THE TASK: Everything in the data except the pictures belongs in your answer, copied exactly.

(DATA SEGMENT)

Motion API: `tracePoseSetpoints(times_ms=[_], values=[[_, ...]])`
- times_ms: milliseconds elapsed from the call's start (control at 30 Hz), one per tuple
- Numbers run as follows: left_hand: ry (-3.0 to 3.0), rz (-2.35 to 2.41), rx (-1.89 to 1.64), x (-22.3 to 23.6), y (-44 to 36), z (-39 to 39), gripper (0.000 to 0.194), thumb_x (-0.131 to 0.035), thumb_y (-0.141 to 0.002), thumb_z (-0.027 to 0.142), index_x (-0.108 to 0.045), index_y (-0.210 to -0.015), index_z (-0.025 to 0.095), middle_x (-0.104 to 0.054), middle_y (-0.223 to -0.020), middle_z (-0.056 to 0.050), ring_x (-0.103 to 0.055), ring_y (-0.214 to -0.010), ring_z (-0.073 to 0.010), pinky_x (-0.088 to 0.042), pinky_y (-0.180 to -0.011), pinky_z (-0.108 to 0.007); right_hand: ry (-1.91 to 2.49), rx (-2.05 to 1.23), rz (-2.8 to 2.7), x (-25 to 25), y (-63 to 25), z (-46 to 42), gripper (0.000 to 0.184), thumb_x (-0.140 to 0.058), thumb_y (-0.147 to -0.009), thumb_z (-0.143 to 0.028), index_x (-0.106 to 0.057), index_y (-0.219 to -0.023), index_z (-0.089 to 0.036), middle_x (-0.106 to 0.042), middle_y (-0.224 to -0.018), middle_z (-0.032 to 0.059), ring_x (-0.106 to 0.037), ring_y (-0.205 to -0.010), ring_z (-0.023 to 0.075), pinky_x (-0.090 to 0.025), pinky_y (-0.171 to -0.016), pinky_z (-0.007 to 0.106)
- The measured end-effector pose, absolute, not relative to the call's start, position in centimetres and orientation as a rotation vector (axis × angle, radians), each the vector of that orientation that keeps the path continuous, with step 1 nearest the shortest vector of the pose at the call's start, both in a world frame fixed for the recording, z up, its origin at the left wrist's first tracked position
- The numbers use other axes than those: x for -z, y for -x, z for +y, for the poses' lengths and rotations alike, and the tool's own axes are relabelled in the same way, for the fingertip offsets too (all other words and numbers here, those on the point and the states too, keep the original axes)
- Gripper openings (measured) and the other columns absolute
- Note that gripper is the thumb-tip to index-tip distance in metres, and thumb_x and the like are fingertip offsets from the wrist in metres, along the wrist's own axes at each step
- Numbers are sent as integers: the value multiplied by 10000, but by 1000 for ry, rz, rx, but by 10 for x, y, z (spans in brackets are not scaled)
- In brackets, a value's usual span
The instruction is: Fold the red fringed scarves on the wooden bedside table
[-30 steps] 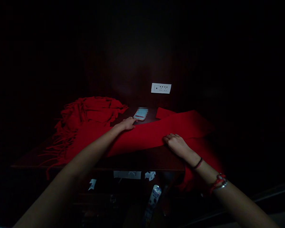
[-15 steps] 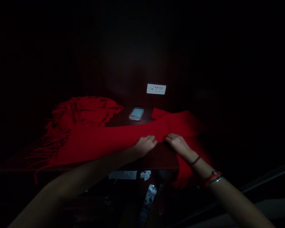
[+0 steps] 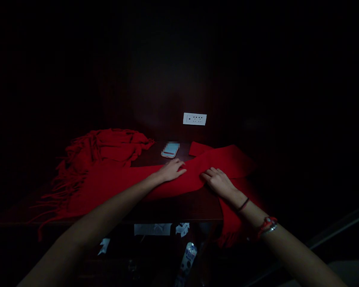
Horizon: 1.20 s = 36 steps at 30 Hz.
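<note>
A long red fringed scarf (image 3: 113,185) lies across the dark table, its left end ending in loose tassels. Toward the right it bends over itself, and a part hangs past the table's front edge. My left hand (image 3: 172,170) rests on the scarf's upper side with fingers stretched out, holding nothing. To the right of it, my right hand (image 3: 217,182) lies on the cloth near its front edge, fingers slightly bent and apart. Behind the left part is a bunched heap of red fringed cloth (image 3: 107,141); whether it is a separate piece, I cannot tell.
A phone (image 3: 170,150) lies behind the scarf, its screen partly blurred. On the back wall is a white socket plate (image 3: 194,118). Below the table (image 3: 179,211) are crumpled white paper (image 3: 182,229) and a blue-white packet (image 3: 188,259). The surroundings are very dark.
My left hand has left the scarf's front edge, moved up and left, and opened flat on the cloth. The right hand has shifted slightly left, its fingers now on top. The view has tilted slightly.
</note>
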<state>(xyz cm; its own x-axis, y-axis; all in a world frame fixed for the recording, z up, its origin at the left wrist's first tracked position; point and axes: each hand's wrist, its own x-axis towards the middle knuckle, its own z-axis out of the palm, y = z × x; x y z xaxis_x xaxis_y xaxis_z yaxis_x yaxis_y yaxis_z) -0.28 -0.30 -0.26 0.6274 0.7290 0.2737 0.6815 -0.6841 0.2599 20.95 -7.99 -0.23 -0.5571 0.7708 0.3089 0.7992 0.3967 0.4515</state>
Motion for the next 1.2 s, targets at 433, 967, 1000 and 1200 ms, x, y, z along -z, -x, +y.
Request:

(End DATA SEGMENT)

SOLUTION TO THIS TASK:
Motion API: `tracePoseSetpoints(times_ms=[_], values=[[_, ...]])`
- times_ms: milliseconds elapsed from the call's start (control at 30 Hz), one per tuple
- Numbers run as follows: left_hand: ry (-3.0 to 3.0), rz (-2.35 to 2.41), rx (-1.89 to 1.64), x (-22.3 to 23.6), y (-44 to 36), z (-39 to 39), gripper (0.000 to 0.194), thumb_x (-0.131 to 0.035), thumb_y (-0.141 to 0.002), thumb_z (-0.027 to 0.142), index_x (-0.108 to 0.045), index_y (-0.210 to -0.015), index_z (-0.025 to 0.095), middle_x (-0.104 to 0.054), middle_y (-0.223 to -0.020), middle_z (-0.056 to 0.050), ring_x (-0.103 to 0.055), ring_y (-0.214 to -0.010), ring_z (-0.073 to 0.010), pinky_x (-0.088 to 0.042), pinky_y (-0.180 to -0.011), pinky_z (-0.108 to 0.007); right_hand: ry (-1.91 to 2.49), rx (-2.05 to 1.23), rz (-2.8 to 2.7), x (-25 to 25), y (-63 to 25), z (-46 to 42), gripper (0.000 to 0.184), thumb_x (-0.140 to 0.058), thumb_y (-0.147 to -0.009), thumb_z (-0.143 to 0.028), index_x (-0.106 to 0.057), index_y (-0.219 to -0.023), index_z (-0.089 to 0.036), middle_x (-0.106 to 0.042), middle_y (-0.224 to -0.018), middle_z (-0.032 to 0.059), ring_x (-0.106 to 0.037), ring_y (-0.205 to -0.010), ring_z (-0.023 to 0.075), pinky_x (-0.090 to 0.025), pinky_y (-0.171 to -0.016), pinky_z (-0.007 to 0.106)
- The measured end-effector pose, absolute, not relative to the call's start, position in centimetres and orientation as a rotation vector (axis × angle, radians), each the vector of that orientation that keeps the path continuous, with step 1 nearest the shortest vector of the pose at the call's start, both in a world frame fixed for the recording, z up, its origin at the left wrist's first tracked position
- The numbers use other axes than those: x for -z, y for -x, z for +y, for the poses' lengths and rotations alike, and the tool's own axes are relabelled in the same way, for the fingertip offsets too (all other words and numbers here, those on the point and the states too, keep the original axes)
- Gripper openings (measured) and the other columns absolute
- Note that gripper is the thumb-tip to index-tip distance in metres, and thumb_x and the like are fingertip offsets from the wrist in metres, along the wrist's own axes at each step
- Numbers are sent as integers: the value multiplied by 10000, but by 1000 for ry, rz, rx, but by 10 for x, y, z (spans in brackets are not scaled)
- In brackets, a value's usual span
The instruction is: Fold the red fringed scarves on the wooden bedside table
[-30 steps] 
[-15 steps] 
[+0 steps] 
Horizon: 1.20 s = 36 steps at 30 Hz.
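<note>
A long red fringed scarf (image 3: 113,185) lies across the dark table, its left end ending in loose tassels. Toward the right it bends over itself, and a part hangs past the table's front edge. My left hand (image 3: 172,170) rests on the scarf's upper side with fingers stretched out, holding nothing. To the right of it, my right hand (image 3: 217,182) lies on the cloth near its front edge, fingers slightly bent and apart. Behind the left part is a bunched heap of red fringed cloth (image 3: 107,141); whether it is a separate piece, I cannot tell.
A phone (image 3: 170,150) lies behind the scarf, its screen partly blurred. On the back wall is a white socket plate (image 3: 194,118). Below the table (image 3: 179,211) are crumpled white paper (image 3: 182,229) and a blue-white packet (image 3: 188,259). The surroundings are very dark.
My left hand has left the scarf's front edge, moved up and left, and opened flat on the cloth. The right hand has shifted slightly left, its fingers now on top. The view has tilted slightly.
</note>
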<state>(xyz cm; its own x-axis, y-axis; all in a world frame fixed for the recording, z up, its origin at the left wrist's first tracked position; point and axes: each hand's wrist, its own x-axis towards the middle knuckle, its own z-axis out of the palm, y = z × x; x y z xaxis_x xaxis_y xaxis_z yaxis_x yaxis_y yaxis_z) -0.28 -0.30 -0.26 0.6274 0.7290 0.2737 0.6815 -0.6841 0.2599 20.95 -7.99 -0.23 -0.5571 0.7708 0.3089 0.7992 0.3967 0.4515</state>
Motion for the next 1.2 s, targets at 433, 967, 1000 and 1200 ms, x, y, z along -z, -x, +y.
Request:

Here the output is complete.